SITSRotator Cuff Force Couples
Hook:SITS muscles work as force couples: Supraspinatus-deltoid (coronal), Subscapularis vs Infraspinatus-Teres (transverse)!
Glenohumeral Joint Reaction Force and Force Vectors
Beyond keeping the head centred, the muscles around the shoulder generate a substantial joint reaction force (JRF) that must be directed into the glenoid for stability. In the classic biomechanical analysis (Poppen and Walker), the resultant glenohumeral joint reaction force rises through abduction to peak at about 0.9 times body weight near 90 degrees of elevation, then falls as the arm rises further — so the mid-range is both the most heavily loaded and the most demanding of the stabilisers.
The direction of that resultant matters as much as its magnitude. For stability the resultant force vector must fall within the glenoid arc; the force-couple balance keeps it there (the "scapulohumeral balance" of Lippitt and Matsen). If it falls outside the glenoid rim — as with cuff deficiency or glenoid bone loss — the head subluxes, which is the mechanical basis of the glenoid concavity-arc and "on-track / off-track" concepts.
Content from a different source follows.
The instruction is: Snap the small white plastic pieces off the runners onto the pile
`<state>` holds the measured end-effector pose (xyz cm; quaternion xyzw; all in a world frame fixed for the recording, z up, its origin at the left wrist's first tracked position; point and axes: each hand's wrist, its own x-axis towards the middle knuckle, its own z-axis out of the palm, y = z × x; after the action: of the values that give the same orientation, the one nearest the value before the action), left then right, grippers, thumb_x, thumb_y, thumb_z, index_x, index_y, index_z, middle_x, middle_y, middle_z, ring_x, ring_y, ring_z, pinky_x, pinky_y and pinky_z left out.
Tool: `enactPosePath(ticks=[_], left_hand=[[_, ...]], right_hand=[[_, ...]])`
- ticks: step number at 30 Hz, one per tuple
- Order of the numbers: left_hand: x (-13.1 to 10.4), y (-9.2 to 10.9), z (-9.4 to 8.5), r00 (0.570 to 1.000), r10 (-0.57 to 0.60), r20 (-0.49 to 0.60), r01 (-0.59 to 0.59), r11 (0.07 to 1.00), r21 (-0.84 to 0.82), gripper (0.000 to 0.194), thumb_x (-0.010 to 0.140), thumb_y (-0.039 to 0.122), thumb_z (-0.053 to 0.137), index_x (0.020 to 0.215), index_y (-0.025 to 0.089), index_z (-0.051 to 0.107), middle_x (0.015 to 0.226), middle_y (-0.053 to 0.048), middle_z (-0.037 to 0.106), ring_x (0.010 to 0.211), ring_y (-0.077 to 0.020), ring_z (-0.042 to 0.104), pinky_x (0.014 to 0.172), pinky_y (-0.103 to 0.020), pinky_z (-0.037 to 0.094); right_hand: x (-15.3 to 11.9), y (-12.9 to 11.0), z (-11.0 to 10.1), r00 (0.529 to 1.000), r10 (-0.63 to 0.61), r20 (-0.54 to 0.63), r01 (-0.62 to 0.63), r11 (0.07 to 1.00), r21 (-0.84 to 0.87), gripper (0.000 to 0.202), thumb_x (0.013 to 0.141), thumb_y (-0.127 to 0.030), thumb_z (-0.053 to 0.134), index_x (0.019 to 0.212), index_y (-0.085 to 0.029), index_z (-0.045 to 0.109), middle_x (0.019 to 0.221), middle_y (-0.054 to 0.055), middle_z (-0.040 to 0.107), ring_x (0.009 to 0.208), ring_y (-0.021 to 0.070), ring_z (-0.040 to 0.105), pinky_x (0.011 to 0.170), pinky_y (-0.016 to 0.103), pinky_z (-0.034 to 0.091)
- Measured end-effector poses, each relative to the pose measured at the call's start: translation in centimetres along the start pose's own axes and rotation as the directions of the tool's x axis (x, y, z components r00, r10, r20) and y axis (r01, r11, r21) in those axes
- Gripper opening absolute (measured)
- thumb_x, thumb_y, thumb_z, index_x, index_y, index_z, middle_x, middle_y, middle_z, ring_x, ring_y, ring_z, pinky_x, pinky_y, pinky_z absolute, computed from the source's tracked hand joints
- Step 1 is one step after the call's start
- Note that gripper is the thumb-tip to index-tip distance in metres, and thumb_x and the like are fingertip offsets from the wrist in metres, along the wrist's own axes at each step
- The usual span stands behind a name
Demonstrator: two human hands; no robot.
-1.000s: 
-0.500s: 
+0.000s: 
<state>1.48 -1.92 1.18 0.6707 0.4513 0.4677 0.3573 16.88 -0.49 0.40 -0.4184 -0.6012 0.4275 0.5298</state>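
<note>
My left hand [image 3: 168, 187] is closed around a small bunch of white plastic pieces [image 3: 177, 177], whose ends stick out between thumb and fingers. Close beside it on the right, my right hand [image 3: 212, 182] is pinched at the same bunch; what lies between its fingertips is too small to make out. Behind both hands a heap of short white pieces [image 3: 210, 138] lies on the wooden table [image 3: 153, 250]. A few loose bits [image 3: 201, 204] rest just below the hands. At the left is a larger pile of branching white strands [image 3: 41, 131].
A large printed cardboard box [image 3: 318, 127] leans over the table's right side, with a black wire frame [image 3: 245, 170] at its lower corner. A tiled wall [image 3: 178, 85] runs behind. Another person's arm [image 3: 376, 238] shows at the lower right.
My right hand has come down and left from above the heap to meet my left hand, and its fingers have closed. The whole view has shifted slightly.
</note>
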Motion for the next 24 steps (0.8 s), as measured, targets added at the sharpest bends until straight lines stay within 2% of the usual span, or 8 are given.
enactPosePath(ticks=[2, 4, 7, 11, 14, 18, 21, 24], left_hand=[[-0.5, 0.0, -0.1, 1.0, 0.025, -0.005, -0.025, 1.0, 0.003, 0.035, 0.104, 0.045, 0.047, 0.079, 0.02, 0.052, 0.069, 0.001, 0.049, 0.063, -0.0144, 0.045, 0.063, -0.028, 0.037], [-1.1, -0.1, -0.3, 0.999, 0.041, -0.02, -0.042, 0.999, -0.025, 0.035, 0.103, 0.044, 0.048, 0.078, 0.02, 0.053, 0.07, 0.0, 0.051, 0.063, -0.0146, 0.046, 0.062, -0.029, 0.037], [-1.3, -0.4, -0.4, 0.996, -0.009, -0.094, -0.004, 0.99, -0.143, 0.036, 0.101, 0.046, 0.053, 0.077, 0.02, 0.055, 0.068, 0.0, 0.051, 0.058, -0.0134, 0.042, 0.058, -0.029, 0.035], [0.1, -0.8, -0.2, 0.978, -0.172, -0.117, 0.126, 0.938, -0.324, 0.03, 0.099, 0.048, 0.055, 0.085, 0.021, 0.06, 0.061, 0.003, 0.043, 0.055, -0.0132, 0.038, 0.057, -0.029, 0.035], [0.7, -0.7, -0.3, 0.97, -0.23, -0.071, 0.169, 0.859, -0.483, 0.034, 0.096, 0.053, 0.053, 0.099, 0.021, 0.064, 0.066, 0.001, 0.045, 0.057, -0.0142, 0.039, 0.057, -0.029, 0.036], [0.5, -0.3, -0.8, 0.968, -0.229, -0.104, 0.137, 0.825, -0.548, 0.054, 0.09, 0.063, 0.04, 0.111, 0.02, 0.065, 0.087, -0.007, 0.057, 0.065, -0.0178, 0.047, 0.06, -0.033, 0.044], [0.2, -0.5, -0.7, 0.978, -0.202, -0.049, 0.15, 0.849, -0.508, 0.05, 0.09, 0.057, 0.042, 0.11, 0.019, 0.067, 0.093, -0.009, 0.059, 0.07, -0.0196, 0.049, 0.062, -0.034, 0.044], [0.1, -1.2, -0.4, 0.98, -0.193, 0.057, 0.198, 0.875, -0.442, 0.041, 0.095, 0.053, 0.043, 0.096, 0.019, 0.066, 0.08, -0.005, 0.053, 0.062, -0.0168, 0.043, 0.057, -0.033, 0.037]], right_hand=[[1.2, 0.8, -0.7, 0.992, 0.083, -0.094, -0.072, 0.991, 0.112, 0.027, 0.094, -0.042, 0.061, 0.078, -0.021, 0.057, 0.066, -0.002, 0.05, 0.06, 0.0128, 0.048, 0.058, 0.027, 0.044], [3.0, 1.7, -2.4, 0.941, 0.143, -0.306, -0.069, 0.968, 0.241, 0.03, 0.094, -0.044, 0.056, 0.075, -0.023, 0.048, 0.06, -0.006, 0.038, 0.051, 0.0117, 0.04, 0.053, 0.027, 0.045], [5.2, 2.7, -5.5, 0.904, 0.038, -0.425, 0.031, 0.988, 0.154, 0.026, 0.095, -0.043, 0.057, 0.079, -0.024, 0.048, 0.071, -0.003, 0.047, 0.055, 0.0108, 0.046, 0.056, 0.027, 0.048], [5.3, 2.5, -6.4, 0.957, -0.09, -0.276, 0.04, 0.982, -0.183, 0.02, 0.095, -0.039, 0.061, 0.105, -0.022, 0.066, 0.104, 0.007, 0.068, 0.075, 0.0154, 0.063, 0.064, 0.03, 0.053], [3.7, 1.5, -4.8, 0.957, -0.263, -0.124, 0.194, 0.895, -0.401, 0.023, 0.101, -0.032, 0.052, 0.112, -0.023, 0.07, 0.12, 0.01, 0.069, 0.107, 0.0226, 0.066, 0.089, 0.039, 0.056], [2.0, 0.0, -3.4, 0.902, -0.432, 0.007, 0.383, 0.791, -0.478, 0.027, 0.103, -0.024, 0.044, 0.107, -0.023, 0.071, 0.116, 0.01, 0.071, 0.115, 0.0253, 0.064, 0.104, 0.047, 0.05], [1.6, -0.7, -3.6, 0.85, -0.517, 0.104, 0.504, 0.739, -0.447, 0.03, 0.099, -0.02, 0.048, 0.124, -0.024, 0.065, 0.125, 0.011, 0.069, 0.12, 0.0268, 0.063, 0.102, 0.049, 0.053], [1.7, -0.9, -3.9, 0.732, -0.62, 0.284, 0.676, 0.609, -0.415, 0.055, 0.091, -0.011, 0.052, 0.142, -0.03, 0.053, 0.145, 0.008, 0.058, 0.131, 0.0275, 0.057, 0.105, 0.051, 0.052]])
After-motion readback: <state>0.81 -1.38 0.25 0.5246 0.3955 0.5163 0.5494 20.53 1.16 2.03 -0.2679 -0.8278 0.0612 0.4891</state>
The deltoid line of pull illustrates this. Early in abduction the deltoid acts almost vertically, producing a large superior shear on the humeral head; the rotator cuff converts this into a compressive, centring force by adding an inferiorly and medially directed vector. As the arm elevates, the deltoid's line of action becomes progressively more compressive and less shearing — which is why superior migration in a cuff-deficient shoulder is worst in the mid-range, and why reverse arthroplasty (by medialising and distalising the centre of rotation) restores a favourable deltoid line of action and lowers the joint reaction force.
The glenohumeral joint reaction force peaks at roughly 0.9 times body weight near 90° of elevation (Poppen–Walker). Stability requires the resultant vector to stay within the glenoid arc; the cuff converts the deltoid's superior shear into glenoid compression, and loss of that balance (cuff tear, glenoid bone loss) lets the head escape.
Capsular Ligaments and Stability
Inferior Glenohumeral Ligament Complex (IGHLC)
The IGHLC is the primary anterior stabilizer in the abducted, externally rotated position (late cocking phase of throwing).
- Anterior band: Resists anterior translation in ABD-ER
- Posterior band: Resists posterior translation in ABD-IR
- Axillary pouch: Inferior capsule, resists inferior subluxation
- Insertion: Labrum (Bankart lesion disrupts IGHL anchor)
- 90° ABD-ER: Anterior band maximally loaded
- 90° ABD-IR: Posterior band maximally loaded
- Adduction: Redundant, minimal restraint
- Clinical: Bankart repair restores IGHL to labrum
Middle and Superior Glenohumeral Ligaments
MGHL is primary restraint to anterior translation at 45-90° abduction. SGHL and coracohumeral ligament restrain inferior subluxation in adduction.
Clinical Applications
Rotator Cuff Tear Biomechanical Consequences
- Loss of compression: Reduced concavity-compression stability
- Superior migration: Deltoid unopposed, head migrates superiorly
- Impingement: Acromiohumeral interval narrows (normal 7-10mm)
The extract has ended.